In society, we are dependent on the systems which are in place and which sustain our lives - systems which give order to our lives. we are conditioned  and taught from an early age to be obedient to authority, be it a teacher, police officer or judge.

When we are faced with authority we have a tendency to yield easier due to conditioning. we accept we are part of a hierarchy and obedience is present within our social structures.
  
Throughout time, obedience and power plays have existed. Take the example of a soldier who has surrendered to the governing authority who partakes in certain actions, ( which they may not have taken alone ) - when questioned as to why they carried out certain tasks, the reply will be; "I was ordered to".

By submitting to authority there is a sense of liberation, a freeing from responsibility. the culpability lies with the one in authority.

Looking at My submissives, I often see the same euphoric liberation. Those who come to me as submissives do not do so because they are weak, lack self worth or have low self esteem. on the contrary, they are usually, if not always, competitive, assertive, confident and power hungry in their everyday lives.

They submit because it is invigorating, freeing and liberating. Submitting makes them feel unchained from the consequences of their actions - engaging in behaviour which would normally be unthinkable when acting alone within their 'vanilla' lives becomes excusable and justifiable when acting under orders.

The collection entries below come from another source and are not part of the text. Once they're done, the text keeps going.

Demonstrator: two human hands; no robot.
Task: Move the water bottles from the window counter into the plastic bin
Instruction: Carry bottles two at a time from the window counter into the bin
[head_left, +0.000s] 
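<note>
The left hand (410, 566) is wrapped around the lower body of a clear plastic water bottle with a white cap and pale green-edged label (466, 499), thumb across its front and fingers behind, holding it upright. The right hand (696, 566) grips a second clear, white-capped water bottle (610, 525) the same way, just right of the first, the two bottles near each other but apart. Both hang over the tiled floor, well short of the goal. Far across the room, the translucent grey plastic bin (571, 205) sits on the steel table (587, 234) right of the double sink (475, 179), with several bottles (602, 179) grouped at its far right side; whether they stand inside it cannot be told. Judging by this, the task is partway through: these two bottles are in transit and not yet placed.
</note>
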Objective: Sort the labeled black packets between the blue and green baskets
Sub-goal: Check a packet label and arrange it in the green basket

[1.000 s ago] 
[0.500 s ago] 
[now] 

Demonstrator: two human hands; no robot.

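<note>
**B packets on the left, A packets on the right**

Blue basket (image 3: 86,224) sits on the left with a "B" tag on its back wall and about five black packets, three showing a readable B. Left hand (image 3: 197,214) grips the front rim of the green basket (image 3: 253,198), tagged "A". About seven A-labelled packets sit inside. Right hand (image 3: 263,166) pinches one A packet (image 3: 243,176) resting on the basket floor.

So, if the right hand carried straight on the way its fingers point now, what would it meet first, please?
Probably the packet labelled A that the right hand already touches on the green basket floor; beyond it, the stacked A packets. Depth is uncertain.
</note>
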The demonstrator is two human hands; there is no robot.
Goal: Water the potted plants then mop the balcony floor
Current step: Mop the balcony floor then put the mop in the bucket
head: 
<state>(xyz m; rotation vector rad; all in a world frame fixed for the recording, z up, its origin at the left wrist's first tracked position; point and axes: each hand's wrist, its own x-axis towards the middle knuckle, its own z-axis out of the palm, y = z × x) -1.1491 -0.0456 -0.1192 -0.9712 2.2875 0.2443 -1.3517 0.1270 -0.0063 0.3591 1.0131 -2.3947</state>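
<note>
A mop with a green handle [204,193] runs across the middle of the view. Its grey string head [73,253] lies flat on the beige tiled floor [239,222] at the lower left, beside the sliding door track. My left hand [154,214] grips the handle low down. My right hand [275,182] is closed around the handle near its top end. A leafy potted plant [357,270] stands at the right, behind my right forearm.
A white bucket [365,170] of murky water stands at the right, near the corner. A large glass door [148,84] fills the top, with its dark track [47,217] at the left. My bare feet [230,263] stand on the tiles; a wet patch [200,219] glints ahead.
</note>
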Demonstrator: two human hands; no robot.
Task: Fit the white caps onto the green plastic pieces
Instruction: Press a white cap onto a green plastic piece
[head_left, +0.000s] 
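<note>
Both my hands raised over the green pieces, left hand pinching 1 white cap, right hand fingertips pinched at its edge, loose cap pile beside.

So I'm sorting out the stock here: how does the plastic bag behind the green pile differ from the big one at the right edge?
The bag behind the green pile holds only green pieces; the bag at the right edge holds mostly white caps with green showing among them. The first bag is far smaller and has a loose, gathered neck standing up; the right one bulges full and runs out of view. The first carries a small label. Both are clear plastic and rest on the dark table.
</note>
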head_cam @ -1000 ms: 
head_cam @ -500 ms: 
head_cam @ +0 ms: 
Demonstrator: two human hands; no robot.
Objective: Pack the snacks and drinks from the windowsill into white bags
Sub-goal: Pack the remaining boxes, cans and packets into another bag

Submission in BDSM is intoxicatingly blinding - with obedience comes exhilarating freedom from consequences. Obedience to the authority is determined within a scene by the legitimacy of the authority figure. Mistresses are aided in this legitimacy with the aid of 'the scene' itself - whips, chains, collars, dungeon equipment and the Mistress / Dominatrix 'uniform'. The visual perception supports the submissives sense of helplessness, to yield to controlling  authority. This perception of the authority figure increases the submissives feeling of dependency and asserts the power of the Mistress over them.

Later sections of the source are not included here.